Fast-forward to adulthood, and Jane and her longtime police detective boyfriend Michael are saving themselves for marriage (or at least Jane certainly is), but things go wrong when she goes in for a pap smear and her gynecologist, Dr. Alver, is too messed up to read her patients’ charts correctly because she’s distraught over catching her wife-in-some-states with another woman the night before. Instead of giving Jane a pap smear, Dr. Alver artificially inseminates her. At this point my wife, who had her back to the TV and wasn’t even watching, waved a red flag on the play and assured me that any woman who’s ever had a pap smear knows it take more three seconds and never ends with the patient saying, “Was that it? I didn’t feel a thing!”
So now the somewhat dim Jane is pregnant through no fault of her own. Jane and her boyfriend are distraught and his proposal is ruined. Even the Latin-lover narrator agrees, “And the fact was, this sucked.” Grandma Alba thinks it’s a miracle and doesn’t even think of suggesting abortion. Overcomplicating the already complicated situation: the procedural donation came from Dr. Alver’s own brother Rafael, a hotel owner that Jane met before in her occupation as a hotel party mermaid, and they once chatted over grilled cheese sandwiches. Rafael’s donation represented his final living specimen because after donating, a subsequent round of life-saving cancer treatments left him sterile. This might or might not have saved his failing marriage to his shrewish wife Petra, who’s cheating on him with his hotel manager Roman, who’s also the unwitting target of a police stakeout led by Jane’s detective boyfriend Michael, to whom Jane later proposes in return while offering to give the baby to Rafael and Petra, though she should maybe ask first before counting on them being okay with surrogacy, and then there’s the part where famous daddy Rogelio wants back in the picture after all, with or without his garish purple TV suit. Barely connected pieces in all of this include Michael’s seemingly evil brother, and Petra’s mom, played by Priscilla Barnes, a.k.a. Terri from Three’s Company, who was the only participant I recognized from anywhere else.
Tangled web is very tangled. This non-saintly, ribald CW series about a rather saintly woman (and Gina Rodriguez as Jane herself is the best thing about this) would become a standard TV pregnancy dramedy if it weren’t like a daytime-soap version of The Wire where everything’s connected and all the pieces matter, and missing an episode would make your hurt, but there’re occasional scenes in subtitled Spanish instead of reams of impenetrable police lingo.

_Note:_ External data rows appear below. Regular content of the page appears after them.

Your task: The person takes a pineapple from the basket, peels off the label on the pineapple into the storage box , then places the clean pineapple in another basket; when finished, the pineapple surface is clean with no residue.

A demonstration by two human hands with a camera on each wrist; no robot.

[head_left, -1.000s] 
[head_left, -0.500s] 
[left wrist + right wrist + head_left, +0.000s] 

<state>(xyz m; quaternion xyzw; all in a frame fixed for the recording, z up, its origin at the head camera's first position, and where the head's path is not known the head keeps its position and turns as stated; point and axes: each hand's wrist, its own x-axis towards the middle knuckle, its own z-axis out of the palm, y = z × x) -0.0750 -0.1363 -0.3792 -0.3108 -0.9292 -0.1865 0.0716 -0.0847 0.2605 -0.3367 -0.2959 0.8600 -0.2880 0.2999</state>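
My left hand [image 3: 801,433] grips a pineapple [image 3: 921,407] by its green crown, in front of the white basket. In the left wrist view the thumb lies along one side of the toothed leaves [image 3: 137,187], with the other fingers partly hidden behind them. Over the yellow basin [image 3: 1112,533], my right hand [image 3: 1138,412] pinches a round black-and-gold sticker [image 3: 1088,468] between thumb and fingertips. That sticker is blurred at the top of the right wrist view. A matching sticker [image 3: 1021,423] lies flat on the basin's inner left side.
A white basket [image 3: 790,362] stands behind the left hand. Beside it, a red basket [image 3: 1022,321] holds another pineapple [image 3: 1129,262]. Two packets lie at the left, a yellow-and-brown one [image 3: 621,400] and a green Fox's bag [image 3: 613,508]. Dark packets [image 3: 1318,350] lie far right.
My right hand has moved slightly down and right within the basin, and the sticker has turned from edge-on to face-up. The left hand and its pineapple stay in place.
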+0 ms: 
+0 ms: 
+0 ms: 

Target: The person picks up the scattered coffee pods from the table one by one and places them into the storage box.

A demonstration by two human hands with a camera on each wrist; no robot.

[MCC 2014 Pilot Binge stats: Minutes passed before I decided it wasn’t for me: the full 60. To be honest, Jane and her immediate family were charming enough that I’m slightly curious to know what happened next, because morally upright characters are rare in shows like this, but my TV schedule is so beyond overloaded right now that I’ve already had to make some cuts.]
Mike Tyson Mysteries:
The only basic-cable series on the entire list is also the first Adult Swim series I’ve tried in years, and I see nothing has changed. Former boxer Mike Tyson, who completed his prison sentence without escaping or bribing officials and has been a legally free member of society for several years, headlines his own primitively animated Mr. T adventure series with better voice talents and predictably cruder dialogue. Tyson’s slightly smarter crime-fighting team includes Academy Award Winner Jim Rash as the fussy ghost of the Marquess of Queensbury, former SNLer Norm MacDonald as a man turned into a droll pigeon named Pigeon, and Rachel Ramras as Tyson’s adopted Asian daughter Yung Hee, who just wants to spend time with Dad or whatever. They fight crime, they solve Cormac McCarthy’s writing issues, they snark at each other, Mike sings wacky cringe-worthy songs, Rash and MacDonald are like a bickering couple, and everyone uses AMC-level language, which means all but two S-words are bleeped, and I would love to have watched the writers’ room discussion in which they all debated which two S-words were the most crucial to the pilot and deserved to remain untouched above all other S-words.
If you already like the Adult Swim line of naughty-time products, here some more is. If you hated Harvey Birdman, Sealab 2021, The Brak Show, or dozens of past fly-by-night zero-budget Adult Swim projects that have flown miles outside my radar over the past decade, there’s not much here to warrant an exception unless you’re the world’s biggest fan of Community‘s Dean Pelton.
[MCC 2014 Pilot Binge stats: Minutes passed before I wanted the show to go away: 4. For more information on the MCC 2014 Pilot Binge project, please visit the initial entry for the rationale, the official checklist of pilots, and links to completed entries as we go. Thanks for reading!]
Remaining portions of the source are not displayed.